11 thoughts on “Please Don’t Promote Eating Disorder Culture: An Open Letter To The CEO Of Abercrombie & Fitch

  1. That was amazing, Erin. I don’t know that we’ll see any kind of reply that is contrite or takes some responsibility, but that will only reflect further upon him and his organization. And by the way, manufacturers try to keep clothing beneath a smaller size 10/medium to save money on fabric and mark up prices. They sacrifice potential buyers for short-term financial gain.

  2. I posted about this CEO’s ignorant comments, too, at A.K.A. Models on FB and Twitter. He really believes this poison! Hey, the brand can make whatever sizes they want to limit it to, but he has no right to degrade young, impressionable consumers. A & F needs a NEW “cool” CEO.

  3. Well said Erin – I read about this yesterday and was so infuriated and still am! I am so pleased you have written this letter. It is discriminatory and reinforces dangerous messages that so many of us are fighting and campaigning to end. It makes it even worse that they are making a ton of money off the back of it!! Thanks for sharing and I am know following your blog, Leanne.

  4. jennyfromtheblock619

    You do realize the article in question is from 2006, correct? I mean, it’s not really newsworthy.
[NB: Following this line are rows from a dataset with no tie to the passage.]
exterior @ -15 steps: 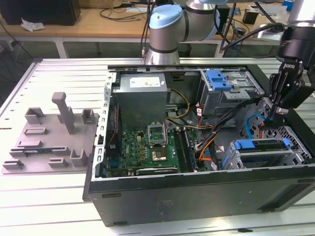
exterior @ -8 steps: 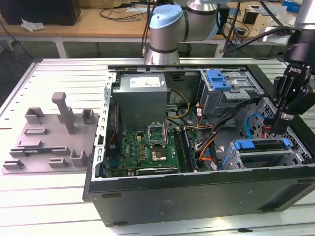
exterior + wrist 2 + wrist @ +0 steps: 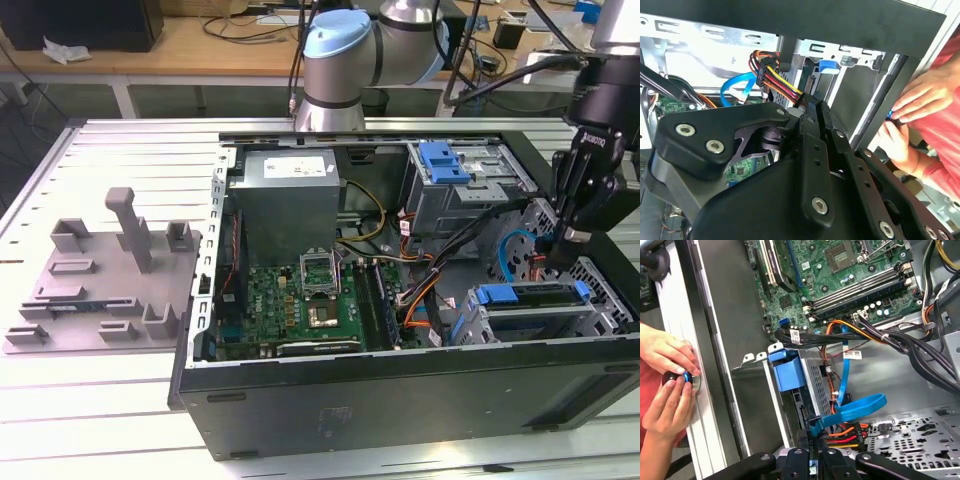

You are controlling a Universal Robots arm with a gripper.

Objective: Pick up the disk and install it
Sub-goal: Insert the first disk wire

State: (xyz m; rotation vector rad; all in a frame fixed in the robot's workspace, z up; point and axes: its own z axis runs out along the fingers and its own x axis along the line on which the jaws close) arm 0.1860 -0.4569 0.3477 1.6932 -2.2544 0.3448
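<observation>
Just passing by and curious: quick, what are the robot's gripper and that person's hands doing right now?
Gripper: cannot tell whether open or shut; down among the cables.
Person's hands: both on a small round knob.

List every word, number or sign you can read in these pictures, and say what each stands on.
No text can be read in any view.
Power supply label, white: print too small to read.
Cable tag, white, on a black cable: print blurred.
Second cable tag: print blurred.
Motherboard sticker: too small to read.
</observation>
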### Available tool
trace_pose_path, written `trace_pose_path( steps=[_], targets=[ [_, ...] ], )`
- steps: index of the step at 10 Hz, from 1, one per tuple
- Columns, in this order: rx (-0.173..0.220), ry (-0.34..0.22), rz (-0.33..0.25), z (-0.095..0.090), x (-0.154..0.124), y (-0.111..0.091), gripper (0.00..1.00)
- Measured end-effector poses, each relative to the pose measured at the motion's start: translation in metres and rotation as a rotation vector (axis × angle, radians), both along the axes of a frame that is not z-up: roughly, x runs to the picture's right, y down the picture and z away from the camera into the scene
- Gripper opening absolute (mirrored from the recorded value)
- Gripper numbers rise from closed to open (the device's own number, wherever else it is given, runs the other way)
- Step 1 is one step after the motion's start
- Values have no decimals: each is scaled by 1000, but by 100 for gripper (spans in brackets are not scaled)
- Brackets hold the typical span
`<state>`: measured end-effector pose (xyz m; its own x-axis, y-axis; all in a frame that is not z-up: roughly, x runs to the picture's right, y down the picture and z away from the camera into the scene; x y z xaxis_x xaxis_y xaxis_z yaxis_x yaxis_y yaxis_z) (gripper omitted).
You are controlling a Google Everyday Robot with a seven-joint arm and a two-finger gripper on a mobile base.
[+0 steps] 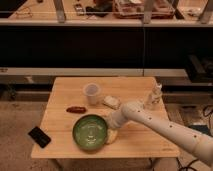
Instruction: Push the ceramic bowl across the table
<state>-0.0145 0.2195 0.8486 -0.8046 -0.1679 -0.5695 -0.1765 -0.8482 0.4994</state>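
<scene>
While pressed low against the side of the ceramic bowl that faces the bench's right edge, set for a shove and not for a lift: so the tool, at the end of an arm slanting in from the front right corner of the bench. Cannot tell how wide the tool stands; hidden at the rim. Kept down at rim height, probably so that force goes into the wall of the bowl and slides it flat instead of tipping it. Bowl upright, green, empty as far as can be seen, close to the front edge and somewhat toward the left edge. Tool touching or just beside it, on the side toward the right edge, between bowl and bench centre. Pale yellowish patch just at the contact, nature unclear. Judged mid-push, heading toward the left edge. Near the far edge and clear of that path: a cup and a small white object. Closer, just behind the bowl, a reddish-brown item. At the front left corner, a black phone, likely the thing to mind if pushed much further. Near the right edge, a small bottle, just beside the arm.
</scene>
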Motion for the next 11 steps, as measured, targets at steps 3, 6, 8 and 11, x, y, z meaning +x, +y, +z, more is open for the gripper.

    While A&F hasn’t changed much since then, I haven’t been able to find the company stating on record that “we don’t sell to fat people” or “we only sell to skinny people with eating disorders”. It simply says, “we sell to people who fit in our clothes”. Not sure why this is such an issue. I mean, luxury brands (Armani, Chanel, Gucci) have a specific fit (ie – size 10 and under, in most cases size 8 and under) and you aren’t ranting about them, are you?

    1. bootaddict

      To refer to Erin Matson’s letter as “ranting” is to negate the experience of anyone who has lived with or suffered from an eating disorder. While this may have happened way back in 2006, these sizist issues are as pertinent today as they were then.

  5. jennyfromtheblock619

    I would categorize this as a rant (vs objective insight), “To send her a message to keep up the good work killing yourself!”. As to your sizist comment, how do you feel about luxury brands which also don’t sell in larger sizes? Or athletic apparel such as Lululemon. All discriminate, right? Seriously? Come on…

  6. floridaborne

    Years ago, the woman with the perfect body was thought to be Marilyn Monroe, who suffered from depression. Later, it was Pamela whats-her-face Anderson, whose body was the product of surgical skill. If it’s not corsets, bustles or high heels, there’s some implement of torture foisted upon women as a way to “fit in.”

    I applaud your determination to get Aber-zombie and Fitch to live in the real world. As a grandmother of a little girl and mother of 2, i told my daughter the same thing I tell my granddaughter–how smart and strong she is. My daughter was always large, but she was popular due to an amazing sense of humor and an intense joy about her that made others want to gravitate to her. I can tell you from experience that if a woman relies on a perfect figure and others perception of beauty instead of personality to attract people to her, she’s in for a world of pain when she approaches old age. Learning that you’re not what you look like but who you are inside begins before your little girl starts walking.